As the situation in Afghanistan grows ever more complex and deadly, more voices are being raised about Western military involvement there. Analogies to the Vietnam war increasingly arise in the debate, especially with regards to the growing U.S. military presence. There are some similarities between the two conflicts, but also some sharp differences.
A conflict the U.S. fought and lost some 40 years ago has come back to haunt a young president, his advisors, his generals, and the country he governs. What some call the V-word - Vietnam - is increasingly heard in the growing debate over U.S. involvement in Afghanistan. Voices, even within President Barack Obama's own party, warn that the United States risks being drawn into a Vietnam-like quagmire and that Afghanistan may become Obama's Vietnam.
Similarities
Anthony Cordesman, senior analyst at the Center for Strategic and International studies, says the comparisons were brought home to him during a recent trip to Afghanistan.

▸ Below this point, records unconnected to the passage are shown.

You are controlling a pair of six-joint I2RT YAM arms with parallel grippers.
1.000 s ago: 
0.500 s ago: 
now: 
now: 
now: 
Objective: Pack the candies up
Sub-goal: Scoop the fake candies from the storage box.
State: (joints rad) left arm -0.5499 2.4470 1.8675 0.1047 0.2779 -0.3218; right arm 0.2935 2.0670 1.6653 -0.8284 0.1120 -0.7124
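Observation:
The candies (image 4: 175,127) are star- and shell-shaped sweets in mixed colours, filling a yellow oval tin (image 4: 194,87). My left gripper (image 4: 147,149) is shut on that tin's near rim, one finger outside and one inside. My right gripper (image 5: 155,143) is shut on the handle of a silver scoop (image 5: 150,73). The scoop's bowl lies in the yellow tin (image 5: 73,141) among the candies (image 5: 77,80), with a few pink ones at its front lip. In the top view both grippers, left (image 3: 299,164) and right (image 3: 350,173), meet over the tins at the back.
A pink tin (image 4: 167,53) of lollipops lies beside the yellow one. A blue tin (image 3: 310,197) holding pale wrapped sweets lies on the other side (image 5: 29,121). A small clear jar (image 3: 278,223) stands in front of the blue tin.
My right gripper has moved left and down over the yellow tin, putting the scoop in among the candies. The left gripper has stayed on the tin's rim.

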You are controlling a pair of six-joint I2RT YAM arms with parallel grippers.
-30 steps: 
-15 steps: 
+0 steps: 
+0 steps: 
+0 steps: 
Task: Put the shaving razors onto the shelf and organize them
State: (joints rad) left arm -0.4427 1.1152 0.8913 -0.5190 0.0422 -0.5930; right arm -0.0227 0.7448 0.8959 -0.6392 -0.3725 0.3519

"What I found being in Afghanistan was problems all too familiar of not only in Iraq, but in Vietnam years ago," he said. "We are fighting a war a half a century later that we lost for similar reasons a half a century earlier.
Back then, a request to send more troops to the combat theater was called an escalation. Today it is a surge. But now, like then, American troops hunt the rough terrain for an elusive enemy who hides among the populace or takes sanctuary across the border in a neighboring country. Civilian casualties fuel further resentment. And corruption pervades the government in Kabul as it did in what was once Saigon, the capital of South Vietnam.
Retired Army Lieutenant Colonel Larry Wilkerson was chief of staff to Secretary of State Colin Powell during the Bush Administration. He is also a Vietnam veteran. He says the video clips sent to him by military friends in Afghanistan raise unsettling comparisons to his own experiences in Vietnam years ago.
"You're looking at them and saying, this is my firebase in the Palm of Reeds in Vietnam," he said. "This is the same thing as in the Angel's Wing next to Cambodia - sanctuary for the enemy, can't go across that line, can't get into that area where the enemy is. This is a corrupt government in Kabul. This is various and sundry ways that we're trying to win the peoples' hearts that aren't working. This is trying to bring security to a hamlet - we pull out, the hamlet no longer has security, and the Taliban take over. There are so many similarities it's frightening."
The starkest similarity, in many analysts' eyes, is the issue of sanctuary. Just as the Viet Cong and regular North Vietnamese troops used Laos and Cambodia as sanctuaries, the Taliban has used the tribal areas of neighboring Pakistan as a refuge. President Richard Nixon invaded Cambodia in 1970 to strike the sanctuaries. The U.S. has been using unmanned drone aircraft against Taliban sanctuaries in Pakistan.
But as analysts Charles Kupchan of the Council on Foreign Relations points out, security and political considerations rule out such an option in Pakistan.
"Even though the United States is conducting attacks on Pakistan territory through drones, the United States does not have permission, if you will, to send its own forces into Pakistan territory," he said. "And so in that sense the Taliban, to some extent, has safe harbor, can come across the border into Afghanistan, do damage, and then sneak back into Pakistan.
Differences
There are major differences between the two conflicts, however. Afghanistan is much more ethnically diverse, with deep tribal links. The stated goal of the Afghan conflict is to deny the Taliban and its al-Qaida allies a home base from which to attack targets in the West. The goal in Vietnam was to stop a Communist-backed insurgency.
American troop strength in the then-South Vietnam went from 184,000 at the end of 1965 and increased to 537,000 by the end of 1968. The U.S. is expected to have 68,000 troops in Afghanistan by the end of this year, but that may increase if General Stanley McChrystal asks for additional troops, and President Obama approves it.
The United States had conscription during the Vietnam war era, which fueled massive antiwar protests, but today has an all-volunteer armed force. This, say analysts, has dampened any large and widespread antiwar demonstrations. Erik Leaver of the Institute of Policy Studies says one big difference is that the strongest opposition about Afghanistan may form over the financial cost of the war rather than the human one.
"We had a much different dynamic of what was going on inside of Vietnam insofar as what was the cost, the human cost of the war," said Leaver. "The financial cost is a totally separate matter, and I think that as we're starting to feel the economic pinches here at home as the president has to go and ask for more money for Afghanistan, we'll probably see some similar sorts of pushbacks to what we had in Vietnam."
More than 58,000 American soldiers were killed in Vietnam. Less than 1,000 American troops have died in Afghanistan - so far.